Family Fortunes: We’re not biological sisters but we’re sisters all the same

Sarah-Louise and I share a unique bond that began when she was placed in foster care with my family


Sarah-Louise and I are sisters. We don’t share the same biological parents but we do share a unique bond that began the day she was placed in foster care with my family. She was a tiny, strong-willed toddler with an extraordinary ability to fend for herself, and I was a moody teenager. I knew she was going to teach me a thing or two, not least because her name means “warrior princess”.

In Ireland today there are more than 6,000 children in the care system. Overall I feel very positively about the endeavour of fostering, but I also believe the system needs massive reform. Too many children are shuffled between temporary homes, housed in residential centres or sent abroad. Not every child in care has a social worker. Not every child leaving care has proper support to cope with life’s challenges.

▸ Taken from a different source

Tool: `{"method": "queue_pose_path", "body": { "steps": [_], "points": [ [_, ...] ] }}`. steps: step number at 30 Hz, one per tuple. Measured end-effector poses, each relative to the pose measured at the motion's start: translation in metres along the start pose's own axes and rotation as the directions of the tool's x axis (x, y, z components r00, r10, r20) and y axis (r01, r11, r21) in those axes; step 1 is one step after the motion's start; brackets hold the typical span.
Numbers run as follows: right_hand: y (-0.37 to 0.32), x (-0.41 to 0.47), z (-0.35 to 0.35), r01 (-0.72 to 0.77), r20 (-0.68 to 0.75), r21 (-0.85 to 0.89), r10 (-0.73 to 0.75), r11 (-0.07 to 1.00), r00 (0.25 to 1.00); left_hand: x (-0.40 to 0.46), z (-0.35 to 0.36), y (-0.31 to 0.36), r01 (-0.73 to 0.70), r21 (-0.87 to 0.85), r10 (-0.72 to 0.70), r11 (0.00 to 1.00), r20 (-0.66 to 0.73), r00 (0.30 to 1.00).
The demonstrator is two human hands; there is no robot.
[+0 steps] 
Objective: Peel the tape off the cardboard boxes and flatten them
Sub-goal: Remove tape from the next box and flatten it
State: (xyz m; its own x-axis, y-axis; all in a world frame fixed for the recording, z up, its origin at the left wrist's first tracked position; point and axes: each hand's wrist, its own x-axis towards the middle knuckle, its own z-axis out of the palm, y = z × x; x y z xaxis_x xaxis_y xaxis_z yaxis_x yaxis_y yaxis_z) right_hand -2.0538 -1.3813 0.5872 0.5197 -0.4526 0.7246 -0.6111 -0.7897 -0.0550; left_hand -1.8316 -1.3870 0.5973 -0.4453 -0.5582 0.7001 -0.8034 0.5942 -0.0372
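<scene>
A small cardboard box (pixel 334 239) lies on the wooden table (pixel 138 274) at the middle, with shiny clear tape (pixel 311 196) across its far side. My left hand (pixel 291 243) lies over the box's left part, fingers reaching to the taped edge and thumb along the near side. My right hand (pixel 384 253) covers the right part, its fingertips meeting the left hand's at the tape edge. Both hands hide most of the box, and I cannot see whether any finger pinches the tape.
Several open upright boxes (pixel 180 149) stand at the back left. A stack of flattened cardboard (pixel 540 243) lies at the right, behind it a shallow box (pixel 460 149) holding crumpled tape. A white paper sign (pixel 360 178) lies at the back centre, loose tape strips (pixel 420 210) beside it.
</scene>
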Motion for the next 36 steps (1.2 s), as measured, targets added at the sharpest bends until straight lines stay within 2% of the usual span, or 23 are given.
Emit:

Last year Sarah-Louise and I lost a brother. He was 23 when he died. That he was my foster brother and Sarah-Louise’s birth brother was, in the end, secondary to the fact of grief.

Not once did Sarah-Louise suggest that my right to grieve was any less than hers. Not once did she lose heart with a system that seems, on several occasions, to have failed our brother. In the darkness of those days, as she turned 18, we raised a glass of bubbly in celebration of life. It was exactly what he would have wanted.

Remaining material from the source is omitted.